(Beginning of The data)

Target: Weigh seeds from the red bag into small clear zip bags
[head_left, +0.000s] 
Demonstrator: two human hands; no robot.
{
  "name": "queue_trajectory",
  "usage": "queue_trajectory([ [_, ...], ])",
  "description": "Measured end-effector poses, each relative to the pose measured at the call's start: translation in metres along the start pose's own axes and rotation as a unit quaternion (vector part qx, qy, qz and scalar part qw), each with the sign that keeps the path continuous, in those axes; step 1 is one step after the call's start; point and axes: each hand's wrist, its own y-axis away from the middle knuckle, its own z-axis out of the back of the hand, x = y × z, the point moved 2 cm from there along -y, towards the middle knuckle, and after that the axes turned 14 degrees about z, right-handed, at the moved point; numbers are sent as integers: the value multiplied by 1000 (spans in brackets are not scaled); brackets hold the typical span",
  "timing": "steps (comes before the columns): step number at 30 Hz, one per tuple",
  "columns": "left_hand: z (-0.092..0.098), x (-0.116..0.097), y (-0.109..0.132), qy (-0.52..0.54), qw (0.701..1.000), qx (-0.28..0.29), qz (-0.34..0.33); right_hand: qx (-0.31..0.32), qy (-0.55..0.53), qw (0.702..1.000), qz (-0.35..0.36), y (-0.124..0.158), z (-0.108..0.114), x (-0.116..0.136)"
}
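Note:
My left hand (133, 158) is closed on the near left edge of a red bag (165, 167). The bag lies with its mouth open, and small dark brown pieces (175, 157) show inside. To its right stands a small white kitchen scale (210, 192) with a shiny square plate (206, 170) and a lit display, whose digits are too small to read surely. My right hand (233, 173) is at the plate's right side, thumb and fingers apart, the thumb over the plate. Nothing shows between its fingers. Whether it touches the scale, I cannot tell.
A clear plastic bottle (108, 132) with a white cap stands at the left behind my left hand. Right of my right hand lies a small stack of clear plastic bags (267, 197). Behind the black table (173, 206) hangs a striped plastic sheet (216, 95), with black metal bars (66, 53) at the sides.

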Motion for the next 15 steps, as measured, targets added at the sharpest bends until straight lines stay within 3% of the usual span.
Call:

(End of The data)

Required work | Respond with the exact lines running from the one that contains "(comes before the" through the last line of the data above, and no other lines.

Solution to this task |
  "timing": "steps (comes before the columns): step number at 30 Hz, one per tuple",
  "columns": "left_hand: z (-0.092..0.098), x (-0.116..0.097), y (-0.109..0.132), qy (-0.52..0.54), qw (0.701..1.000), qx (-0.28..0.29), qz (-0.34..0.33); right_hand: qx (-0.31..0.32), qy (-0.55..0.53), qw (0.702..1.000), qz (-0.35..0.36), y (-0.124..0.158), z (-0.108..0.114), x (-0.116..0.136)"
}
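Note:
My left hand (133, 158) is closed on the near left edge of a red bag (165, 167). The bag lies with its mouth open, and small dark brown pieces (175, 157) show inside. To its right stands a small white kitchen scale (210, 192) with a shiny square plate (206, 170) and a lit display, whose digits are too small to read surely. My right hand (233, 173) is at the plate's right side, thumb and fingers apart, the thumb over the plate. Nothing shows between its fingers. Whether it touches the scale, I cannot tell.
A clear plastic bottle (108, 132) with a white cap stands at the left behind my left hand. Right of my right hand lies a small stack of clear plastic bags (267, 197). Behind the black table (173, 206) hangs a striped plastic sheet (216, 95), with black metal bars (66, 53) at the sides.
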
Motion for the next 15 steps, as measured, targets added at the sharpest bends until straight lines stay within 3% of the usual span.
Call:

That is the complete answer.